### ASSIGNMENT
All lines below must be repeated exactly, with the pictures omitted.

:: INFORMATION SUPPLIED

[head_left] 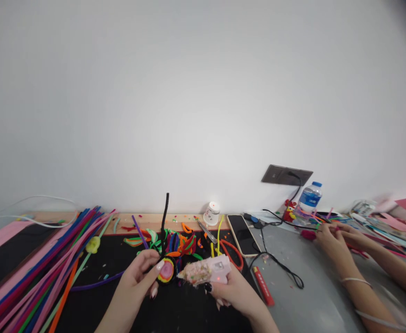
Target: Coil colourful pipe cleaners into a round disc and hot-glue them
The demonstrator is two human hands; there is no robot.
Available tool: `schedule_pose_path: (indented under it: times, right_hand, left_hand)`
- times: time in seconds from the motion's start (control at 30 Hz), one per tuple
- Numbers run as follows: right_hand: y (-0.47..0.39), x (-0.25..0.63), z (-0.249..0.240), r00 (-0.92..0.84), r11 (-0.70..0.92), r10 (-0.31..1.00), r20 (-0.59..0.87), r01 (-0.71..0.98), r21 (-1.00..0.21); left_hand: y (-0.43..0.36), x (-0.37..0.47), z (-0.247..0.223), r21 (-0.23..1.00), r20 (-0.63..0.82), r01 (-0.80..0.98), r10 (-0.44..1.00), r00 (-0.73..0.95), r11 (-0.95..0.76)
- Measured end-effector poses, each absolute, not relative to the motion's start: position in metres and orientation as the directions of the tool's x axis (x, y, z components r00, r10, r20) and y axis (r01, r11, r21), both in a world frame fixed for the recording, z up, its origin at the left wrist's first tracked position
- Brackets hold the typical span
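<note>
Between its thumb and fingers, my left hand (142, 275) holds a round coil of pipe cleaner (167, 269), pink in the middle with yellow, orange and black rings. A black pipe cleaner stem (164, 217) stands up from behind it. My right hand (229, 291) is closed around a pale pink hot glue gun (206, 270) whose front is crusted with bits of fluff. The nozzle points left and is close to the coil's edge; whether it touches, I cannot tell. Just beyond lie bundles of coloured pipe cleaners (182, 243).
Long pipe cleaners (60, 263) are spread at left. Red-handled scissors (233, 252), a paper cup (212, 213), a phone (243, 236), a black cable (282, 268) and a red box (263, 285) lie nearby. At right are a water bottle (310, 198) and another person's hands (335, 240).
</note>
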State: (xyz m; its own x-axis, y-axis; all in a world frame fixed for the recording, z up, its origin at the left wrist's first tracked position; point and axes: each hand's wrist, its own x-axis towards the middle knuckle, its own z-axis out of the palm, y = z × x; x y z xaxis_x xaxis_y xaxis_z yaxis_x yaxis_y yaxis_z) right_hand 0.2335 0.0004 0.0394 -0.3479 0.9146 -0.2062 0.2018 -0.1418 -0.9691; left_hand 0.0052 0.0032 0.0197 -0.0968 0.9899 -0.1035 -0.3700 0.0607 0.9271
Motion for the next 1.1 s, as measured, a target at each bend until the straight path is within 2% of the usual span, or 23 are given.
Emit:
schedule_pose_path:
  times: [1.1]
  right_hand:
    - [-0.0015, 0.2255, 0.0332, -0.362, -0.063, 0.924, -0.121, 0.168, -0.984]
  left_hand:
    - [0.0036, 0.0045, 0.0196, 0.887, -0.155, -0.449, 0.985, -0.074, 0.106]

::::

### ANSWER BOX
[head_left] 
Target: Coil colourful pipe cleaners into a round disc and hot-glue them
The demonstrator is two human hands; there is no robot.
Available tool: `schedule_pose_path: (indented under it: times, right_hand, left_hand)`
- times: time in seconds from the motion's start (control at 30 Hz), one per tuple
- Numbers run as follows: right_hand: y (-0.47..0.39), x (-0.25..0.63), z (-0.249..0.240), r00 (-0.92..0.84), r11 (-0.70..0.92), r10 (-0.31..1.00), r20 (-0.59..0.87), r01 (-0.71..0.98), r21 (-1.00..0.21); left_hand: y (-0.43..0.36), x (-0.37..0.47), z (-0.247..0.223), r21 (-0.23..1.00), r20 (-0.63..0.82), r01 (-0.80..0.98), r10 (-0.44..1.00), r00 (-0.73..0.95), r11 (-0.95..0.76)
- Measured end-effector poses, each absolute, not relative to the motion's start: position in metres and orientation as the directions of the tool's x axis (x, y, z components r00, r10, r20) and y axis (r01, r11, r21), both in a world frame fixed for the recording, z up, its origin at the left wrist's first tracked position
- Brackets hold the typical span
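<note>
Between its thumb and fingers, my left hand (142, 275) holds a round coil of pipe cleaner (167, 269), pink in the middle with yellow, orange and black rings. A black pipe cleaner stem (164, 217) stands up from behind it. My right hand (229, 291) is closed around a pale pink hot glue gun (206, 270) whose front is crusted with bits of fluff. The nozzle points left and is close to the coil's edge; whether it touches, I cannot tell. Just beyond lie bundles of coloured pipe cleaners (182, 243).
Long pipe cleaners (60, 263) are spread at left. Red-handled scissors (233, 252), a paper cup (212, 213), a phone (243, 236), a black cable (282, 268) and a red box (263, 285) lie nearby. At right are a water bottle (310, 198) and another person's hands (335, 240).
</note>
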State: (xyz m; its own x-axis, y-axis; all in a world frame fixed for the recording, z up, its origin at the left wrist's first tracked position; point and axes: each hand's wrist, its own x-axis towards the middle knuckle, its own z-axis out of the palm, y = z × x; x y z xaxis_x xaxis_y xaxis_z yaxis_x yaxis_y yaxis_z) right_hand 0.2335 0.0004 0.0394 -0.3479 0.9146 -0.2062 0.2018 -0.1418 -0.9691; left_hand 0.0052 0.0032 0.0197 -0.0968 0.9899 -0.1035 -0.3700 0.0607 0.9271
Motion for the next 1.1 s, as measured, a target at each bend until the straight path is within 2% of the usual span, or 23 are given.
Emit:
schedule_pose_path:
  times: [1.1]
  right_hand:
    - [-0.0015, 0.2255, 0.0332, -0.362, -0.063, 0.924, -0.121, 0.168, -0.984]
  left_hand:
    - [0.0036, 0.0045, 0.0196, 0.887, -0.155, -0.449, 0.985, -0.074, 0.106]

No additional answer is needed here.